There is nothing more dangerous than fear and then pointing at an individual or group and make them the reason for your fear. The people who seek to do this need to remember the fact that they too are immigrants. Whenever they came, the fact is they came, and from somewhere else. People move all the time, internally and externally, seeking resources, better prospects for themselves and their children. They may be driven by famine, by war or by economic conditions. Whatever the reason it is a phenomenon that has always existed. The real question is, how do you deal with it?
Ask those who would prevent the IDPs from entering Sindh what would have happened had Pir Ilahi Bakhsh built camps in 1947 to intern immigrants with a view to expelling them, rather than residential colonies for those who came to Sindh in the aftermath of the partition of India.
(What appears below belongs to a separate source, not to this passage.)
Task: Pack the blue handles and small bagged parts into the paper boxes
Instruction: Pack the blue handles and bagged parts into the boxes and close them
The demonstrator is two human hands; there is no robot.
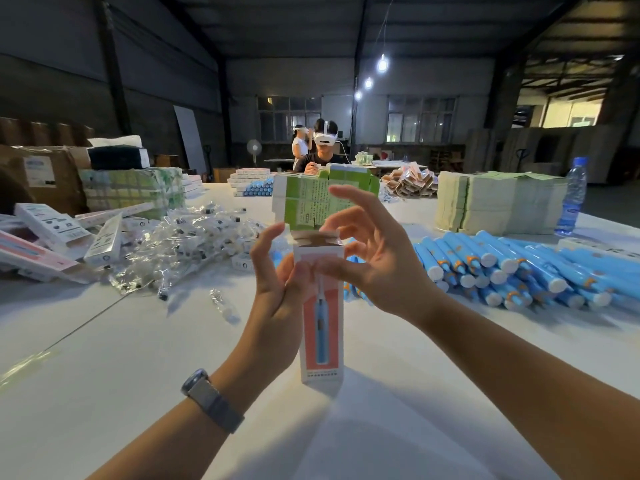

It is a question of humanity, but it’s being made a political issue. An issue where citizens of a country are being told that they are not free to travel and live in any part of their own country. They should not forget 1947 where a new country was created out of Muslim-majority provinces and where despite the fact that there was no invitation for the Muslims of other provinces to migrate there was a mass migration. They came destitute and were rehabilitated. It is important for the leadership of the MQM to remember this when they seek to stop the IDP’s at the borders, to empathise with their plight and to remember how they were received when they arrived at the Sindh border.
The people from Swat, Buner and Dir are not public enemy number one, nor are they Taliban or terrorists. They are ordinary people who are fleeing the Taliban and their brutal regime, their homeland has been turned into a battleground and they have nothing. They are Pakhtoons, the same people who have contributed in a major way to the building of Karachi, who do the work that many won’t do in upper Sindh, who build roads and run the transport services and who form a major chunk of our military.
And Sindhi nationalists need to think this through very carefully. If they restrict the rights of Pakistani citizens to move and live within the country on the basis that their majority within the province could be altered, the same argument can be used to keep them out of Karachi and other cities in Sindh. Too dangerous to contemplate, but contemplate it they must, and decide if it is a precedent they are happy to live with.
Today’s fight is not just against an ideological terrorist but also to ensure that those suffering the most are not isolated, do not feel that the rest of the country does not care. Pakistan may be benighted today, but there is no reason it should stay that way. Pakistani’s have demonstrated that they want better, that they are done with the distortion, name-calling and sound-bite solutions they hear on TV everyday in response to complicated problems. It is time for our political leaders to come forward and change not just the way they do politics but bring policy to the table that works for the citizen, and implement it.